The heart of the anxious servant: aka the perfectionist.
It’s no secret that I like to get things done and do them well. Sometimes I have issues with starting tasks because of the fear that I could do them wrong. Although I know that messing up is human and it is okay to make mistakes, it bothers me if it isn’t correct the first time. The unfortunate catch is when I meet with Christ, He is very clear about relinquishing control. The funny thing is that I don’t even want to control my life. I am happy to have Him direct me because I have no idea what I’m doing, but still, I hesitate due to the false sense of security. Finding comfort amid our wrongdoings is on the list of things I never want to admit to anybody. It’s a lot easier to pretend our issues aren’t there. While sitting with Him recently, He was clear about what I was missing.
“You do not have to earn my love.”
“What? Lord, you must be mistaken. I’ve just got a lot of things to do.”
I paused, tried to justify myself to Him, then I broke. What does it mean when you feel like you’re doing everything with the correct heart posture, but He changes your perspective? After some conviction and inner turmoil, I concluded that He was right and I was wrong. I never thought I was trying to earn His love or validation, but there I was. And here I am, still trying to dismantle the patterns I’ve adapted over time. In life, it always feels like things are competing for my attention. I got a new job, went to Montana, and everything else – I’m in a relationship, I have extended family, there are church and service opportunities… and when does it end? When do we stop to taste and see that the Lord is good?

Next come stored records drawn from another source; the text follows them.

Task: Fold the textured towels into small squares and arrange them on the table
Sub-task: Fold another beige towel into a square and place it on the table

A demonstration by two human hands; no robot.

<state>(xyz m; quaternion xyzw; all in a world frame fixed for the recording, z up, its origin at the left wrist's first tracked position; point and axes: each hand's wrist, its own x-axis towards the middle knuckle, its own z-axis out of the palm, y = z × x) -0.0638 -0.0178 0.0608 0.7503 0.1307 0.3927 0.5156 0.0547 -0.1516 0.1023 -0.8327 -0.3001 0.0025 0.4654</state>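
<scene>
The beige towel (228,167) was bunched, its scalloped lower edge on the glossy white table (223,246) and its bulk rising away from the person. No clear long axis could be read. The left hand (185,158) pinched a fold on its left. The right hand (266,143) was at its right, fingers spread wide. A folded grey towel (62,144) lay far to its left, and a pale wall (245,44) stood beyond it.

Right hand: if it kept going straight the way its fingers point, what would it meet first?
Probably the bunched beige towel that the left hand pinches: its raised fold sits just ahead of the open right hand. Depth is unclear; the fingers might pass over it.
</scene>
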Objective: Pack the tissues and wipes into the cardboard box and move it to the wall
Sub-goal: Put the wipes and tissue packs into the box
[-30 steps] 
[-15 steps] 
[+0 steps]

Even as I sit here writing all of this down, I don’t feel qualified to talk about finding rest in His spirit. It always seems like I’m moving so fast. Sometimes I get so busy trying to keep everybody happy that I neglect to sleep or eat. I want to sit with Jesus, and to do that, I have to find quiet with him in a constant mess. I’m still learning how to slow down, and the answer is that there is no answer. The nice thing is that He is always guiding and leading us; even when we don’t listen, He has a purpose. If you’re looking for a great example of what it means to let Him move, you could look at Job – who waited through the suffering he faced, or at Joseph – who waited in prison and still found ways to operate for the kingdom. When things get busy or go south, we have a hundred examples of people who struggled and still listened, letting the Lord work without doubting Him.
To be completely transparent, sometimes I feel like Elijah. You may recall when he sat under a tree and was so downtrodden that he slept, ate, and had an angel by his side. My burden is nowhere near what he was trying to carry, yet I tend to react in more dramatic ways, haha. It all boils down to heart posture and humility before the cross. We simply have to figure out how to take that stuff to the Father, and then He does the rest. It’s comforting to know He is there even if we don’t attribute the work taking place to His hands. The answer is so simple and so refreshing. We don’t try to make ourselves perfect before we meet with Him, we meet with Him, and by that, we try to be better. Our choices push us forward, and actively deciding to follow Jesus has an impact on us that we aren’t even aware of. We want to be seen as people of faith. Just by knowing him and trying to walk with him, our lives have a positive shift.
It’s crazy that His beauty and grace are unfathomable – and He gives them to us freely. From the glistening snow to the forgiveness of our sins. My goodness, isn’t He cool?